Coronavirus diary - creeping into October
Last time I blogged I said we were on the Welsh Government's Amber list up here which meant that the numbers of coronavirus cases were rising and a return to more restrictions was possible. Well on 1st October at 6pm local restrictions were imposed here in Flintshire and also in the neighbouring counties in North Wales of Denbighshire, Conwy and Wrexham. This means that we are not supposed to cross the county boundaries unless for a "reasonable excuse" such as travelling for work or for a medical appointment. Living as we do very close to the border with Denbighshire that has meant a change in our normal shopping habits so we are now going eastward to Mold rather than west to Denbigh or south to Ruthin. A greater impact has been made by the suspension of the "extended household" rules which now means we cannot meet anyone inside from outside our own household of two. So our weekly meet up with friends has disappeared for now which I am missing. I am also feeling very aware of being cut off from family, with only our younger daughter and her family within reach now. We can still meet up with them outdoors as they live in our county but everyone else feels very far away!
One piece of good news is that yoga and Pilates classes have restarted (in a Covid compliant way) and that is very welcome. It is amazing how quickly you get used to sanitising your hands as you arrive, booking your place in advance to allow for reduced numbers and keeping a distance from your friends as you exercise. With all that it is still very good to see people, to focus for the length of time of a class on your own body and to be, however fleetingly, somewhere other than home! I love my home so heaven knows what it must be like if you don't!
Numbers in Flintshire are high and numbers over the border in Liverpool, Greater Manchester and the North West are higher still. As I write now this increase is beginning to feed through into higher hospital admissions but not yet into the sort of mortality figures we saw in the first wave of the pandemic in March and April. What will happen over the coming months? No one knows. I am very aware of falling temperatures and the shortening days and how much the glorious weather of our covid spring helped us all to cope. It will take a different sort of strength this time I think, in a weary population.
So for what it is worth I offer what has worked for me this last week:
Exercise and being outside. Up on Moel y Parc the clouds were scudding and the bracken is turning gold. Walking or running, the rhythm of my feet feels good. Crows caw. Buzzards mew. Sheep watch incuriously as we pass. My lungs fill and my spirits rise.
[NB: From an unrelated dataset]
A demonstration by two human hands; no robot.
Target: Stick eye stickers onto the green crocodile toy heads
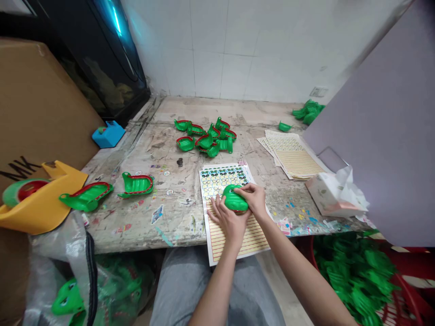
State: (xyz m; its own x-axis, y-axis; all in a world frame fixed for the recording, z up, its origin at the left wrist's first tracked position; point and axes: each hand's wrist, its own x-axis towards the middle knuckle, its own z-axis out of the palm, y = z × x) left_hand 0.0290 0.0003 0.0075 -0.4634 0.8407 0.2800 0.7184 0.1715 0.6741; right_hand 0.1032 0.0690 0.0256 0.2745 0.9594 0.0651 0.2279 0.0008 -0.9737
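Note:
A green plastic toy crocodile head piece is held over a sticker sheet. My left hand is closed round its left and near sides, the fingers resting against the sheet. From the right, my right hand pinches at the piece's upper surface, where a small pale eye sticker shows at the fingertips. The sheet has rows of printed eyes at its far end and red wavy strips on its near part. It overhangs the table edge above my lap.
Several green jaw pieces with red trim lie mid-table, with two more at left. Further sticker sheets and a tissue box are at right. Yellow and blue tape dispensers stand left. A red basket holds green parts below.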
Colour. Colour in the garden still vivid, the salvias and the sedum still full of life, buzzing with bees and pollinators. Colour inside with hats coming off the hook for some of the granddaughters.
Using my brain. Three hours of Welsh class on Zoom is hard work but the immersion seems to have helped my brain to cope with trying to learn two new languages. Welsh does not have one single word for "yes" and "no". It works by using verb forms, mostly, so that you answer "it is", "I do", "they weren't". Sorry, Welsh speaking friends, I know this is a simplification! In the first week of returning to Welsh classes I kept falling into Spanish, especially jumping in with "Si" in place of the correct form of yes. Last week for some reason it fell into place again and I found myself happy to speak Welsh on Tuesday and Spanish on Thursday. It is not possible to fret about an uncertain future while trying to get your head around a Welsh grammar rule or explain what Offa's Dyke is to a Spanish person.
Food. I have always enjoyed the shift between seasons in all sorts of ways and moving to cooking winter food is a pleasure. So far we have had spicy chillis, savoury lamb stews, rich beef casseroles. The drawback of this one is that is doesn't help much with weight control. I will just have to run more.
And most importantly, company. Lighting the woodburner, having a glass of wine with Ian and watching something on the television together is soothing and warm, like having your fur stroked the right way. I need Ian's company for this to work. Watching by myself is not the same! And I do know how lucky we are to have each other and am grateful every day. This week we have had the pleasure of Michael Palin revisiting the start of his travel documentaries. The combination of a lively intelligence, a self deprecating line in jokes and an open mind and heart makes him the best of travel companions.
So we are still lucky here, with each other in our beautiful place. Hang on in there everybody.
Let's raise a glass to a night by the fire.
Are you all OK out there? What is your top tip for raising your spirits on a grey day?